▶ _WHAT YOU HAVE TO DO_
Copy each line below in which the string "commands" appears.

Collection entries
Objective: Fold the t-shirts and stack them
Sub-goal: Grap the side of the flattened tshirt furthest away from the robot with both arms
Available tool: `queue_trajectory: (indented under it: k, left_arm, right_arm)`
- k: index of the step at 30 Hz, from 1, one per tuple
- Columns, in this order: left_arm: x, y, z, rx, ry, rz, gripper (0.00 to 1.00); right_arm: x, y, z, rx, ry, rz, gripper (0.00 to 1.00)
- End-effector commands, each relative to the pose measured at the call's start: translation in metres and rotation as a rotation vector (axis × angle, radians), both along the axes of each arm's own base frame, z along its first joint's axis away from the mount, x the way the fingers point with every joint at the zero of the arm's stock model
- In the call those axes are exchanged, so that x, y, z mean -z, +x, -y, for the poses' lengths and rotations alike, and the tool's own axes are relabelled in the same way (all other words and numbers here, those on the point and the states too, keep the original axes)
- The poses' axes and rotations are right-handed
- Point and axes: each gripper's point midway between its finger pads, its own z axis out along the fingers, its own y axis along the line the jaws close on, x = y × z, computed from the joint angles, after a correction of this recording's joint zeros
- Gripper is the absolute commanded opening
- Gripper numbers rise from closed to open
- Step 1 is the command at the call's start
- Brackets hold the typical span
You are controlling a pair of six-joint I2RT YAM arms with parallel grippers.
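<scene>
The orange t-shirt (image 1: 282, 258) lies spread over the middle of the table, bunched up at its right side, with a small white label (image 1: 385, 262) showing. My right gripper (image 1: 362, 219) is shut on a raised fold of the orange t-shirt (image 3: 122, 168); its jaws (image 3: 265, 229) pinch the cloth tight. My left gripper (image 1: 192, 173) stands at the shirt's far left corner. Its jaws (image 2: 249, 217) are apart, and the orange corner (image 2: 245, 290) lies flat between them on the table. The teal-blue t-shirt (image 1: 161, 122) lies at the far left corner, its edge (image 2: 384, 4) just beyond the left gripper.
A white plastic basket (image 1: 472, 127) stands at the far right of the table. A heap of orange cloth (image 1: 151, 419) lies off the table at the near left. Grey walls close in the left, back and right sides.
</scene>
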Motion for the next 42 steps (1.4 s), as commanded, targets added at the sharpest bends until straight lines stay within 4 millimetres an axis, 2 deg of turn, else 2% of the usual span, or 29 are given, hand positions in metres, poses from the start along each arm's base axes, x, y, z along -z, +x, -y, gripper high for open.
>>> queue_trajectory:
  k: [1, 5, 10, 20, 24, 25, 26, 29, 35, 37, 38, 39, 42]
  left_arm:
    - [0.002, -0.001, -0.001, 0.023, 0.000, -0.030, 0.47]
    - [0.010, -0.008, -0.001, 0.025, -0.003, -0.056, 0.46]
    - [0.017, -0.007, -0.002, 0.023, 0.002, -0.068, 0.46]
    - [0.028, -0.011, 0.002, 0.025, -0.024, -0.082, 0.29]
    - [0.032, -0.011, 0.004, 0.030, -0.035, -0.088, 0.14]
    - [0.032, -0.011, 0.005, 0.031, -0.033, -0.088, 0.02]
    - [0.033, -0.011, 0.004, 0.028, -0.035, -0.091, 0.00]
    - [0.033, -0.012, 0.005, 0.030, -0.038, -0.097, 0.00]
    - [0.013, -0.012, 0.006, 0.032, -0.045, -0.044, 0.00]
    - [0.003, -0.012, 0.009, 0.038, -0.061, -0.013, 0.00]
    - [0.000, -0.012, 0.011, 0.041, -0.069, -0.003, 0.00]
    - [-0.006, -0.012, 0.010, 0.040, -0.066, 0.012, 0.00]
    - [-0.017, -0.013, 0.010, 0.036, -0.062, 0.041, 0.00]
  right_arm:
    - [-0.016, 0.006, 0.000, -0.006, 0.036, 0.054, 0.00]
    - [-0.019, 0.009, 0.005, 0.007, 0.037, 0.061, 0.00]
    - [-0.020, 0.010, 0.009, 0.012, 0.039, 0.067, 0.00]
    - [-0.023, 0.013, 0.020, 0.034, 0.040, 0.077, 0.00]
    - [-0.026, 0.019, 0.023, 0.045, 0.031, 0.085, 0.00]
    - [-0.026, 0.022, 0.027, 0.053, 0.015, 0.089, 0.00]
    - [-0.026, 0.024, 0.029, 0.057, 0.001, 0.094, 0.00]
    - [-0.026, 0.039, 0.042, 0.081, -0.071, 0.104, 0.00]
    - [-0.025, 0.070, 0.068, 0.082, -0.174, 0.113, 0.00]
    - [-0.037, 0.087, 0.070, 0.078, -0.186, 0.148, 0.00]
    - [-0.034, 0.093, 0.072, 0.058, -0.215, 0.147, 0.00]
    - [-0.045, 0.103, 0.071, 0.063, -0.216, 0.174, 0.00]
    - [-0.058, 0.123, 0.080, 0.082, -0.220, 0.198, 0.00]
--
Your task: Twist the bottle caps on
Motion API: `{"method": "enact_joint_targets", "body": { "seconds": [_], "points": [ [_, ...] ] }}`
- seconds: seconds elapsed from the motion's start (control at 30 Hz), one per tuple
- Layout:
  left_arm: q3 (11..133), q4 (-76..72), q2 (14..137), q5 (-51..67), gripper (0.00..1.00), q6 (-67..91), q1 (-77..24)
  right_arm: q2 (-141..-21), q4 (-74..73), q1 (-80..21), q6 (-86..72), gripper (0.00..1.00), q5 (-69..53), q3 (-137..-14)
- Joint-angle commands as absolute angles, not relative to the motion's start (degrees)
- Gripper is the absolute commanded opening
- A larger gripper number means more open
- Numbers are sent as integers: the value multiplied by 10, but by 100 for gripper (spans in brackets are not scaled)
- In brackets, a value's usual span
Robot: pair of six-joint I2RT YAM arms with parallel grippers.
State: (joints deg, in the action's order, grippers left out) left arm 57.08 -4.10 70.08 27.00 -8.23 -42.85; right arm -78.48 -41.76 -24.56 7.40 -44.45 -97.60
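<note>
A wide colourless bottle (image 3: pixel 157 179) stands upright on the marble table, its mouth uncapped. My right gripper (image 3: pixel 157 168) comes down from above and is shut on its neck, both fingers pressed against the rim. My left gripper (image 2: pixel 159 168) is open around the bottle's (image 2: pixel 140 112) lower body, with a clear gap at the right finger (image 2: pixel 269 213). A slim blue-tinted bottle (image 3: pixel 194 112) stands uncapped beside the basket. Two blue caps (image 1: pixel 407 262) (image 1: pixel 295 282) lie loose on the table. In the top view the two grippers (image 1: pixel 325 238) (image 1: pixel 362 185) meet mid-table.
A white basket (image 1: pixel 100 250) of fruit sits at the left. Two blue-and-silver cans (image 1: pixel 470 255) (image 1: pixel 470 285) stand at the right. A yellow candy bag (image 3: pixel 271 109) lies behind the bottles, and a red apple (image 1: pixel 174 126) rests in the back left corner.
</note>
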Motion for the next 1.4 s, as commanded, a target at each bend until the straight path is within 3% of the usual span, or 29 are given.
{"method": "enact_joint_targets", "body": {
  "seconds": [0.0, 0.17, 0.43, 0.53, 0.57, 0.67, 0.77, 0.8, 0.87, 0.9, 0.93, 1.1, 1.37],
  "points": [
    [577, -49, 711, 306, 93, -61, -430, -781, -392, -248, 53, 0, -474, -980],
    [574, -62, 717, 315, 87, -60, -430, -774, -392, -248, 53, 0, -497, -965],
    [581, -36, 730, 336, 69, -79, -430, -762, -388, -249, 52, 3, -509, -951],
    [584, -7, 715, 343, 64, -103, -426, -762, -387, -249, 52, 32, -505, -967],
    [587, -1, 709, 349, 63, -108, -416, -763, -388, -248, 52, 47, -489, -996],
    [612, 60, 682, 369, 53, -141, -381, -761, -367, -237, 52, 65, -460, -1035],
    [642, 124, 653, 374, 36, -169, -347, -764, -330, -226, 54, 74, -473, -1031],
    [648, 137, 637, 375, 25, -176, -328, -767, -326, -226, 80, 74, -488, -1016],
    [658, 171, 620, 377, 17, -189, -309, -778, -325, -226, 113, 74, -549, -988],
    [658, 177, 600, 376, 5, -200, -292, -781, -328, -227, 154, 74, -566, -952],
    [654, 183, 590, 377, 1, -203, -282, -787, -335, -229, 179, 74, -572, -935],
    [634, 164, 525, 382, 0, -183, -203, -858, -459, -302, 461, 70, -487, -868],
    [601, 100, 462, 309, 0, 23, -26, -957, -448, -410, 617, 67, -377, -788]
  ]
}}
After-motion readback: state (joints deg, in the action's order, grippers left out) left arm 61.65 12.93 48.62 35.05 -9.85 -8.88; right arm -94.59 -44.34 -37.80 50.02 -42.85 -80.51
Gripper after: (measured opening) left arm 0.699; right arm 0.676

▶ _EXERCISE OUTPUT_
- End-effector commands, each relative to the pose measured at the call's start: translation in metres and rotation as a rotation vector (axis × angle, radians), both along the axes of each arm's own base frame, z along its first joint's axis away from the mount, x the way the fingers point with every joint at the zero of the arm's stock model
- Joint-angle commands as absolute angles, not relative to the motion's start (degrees)

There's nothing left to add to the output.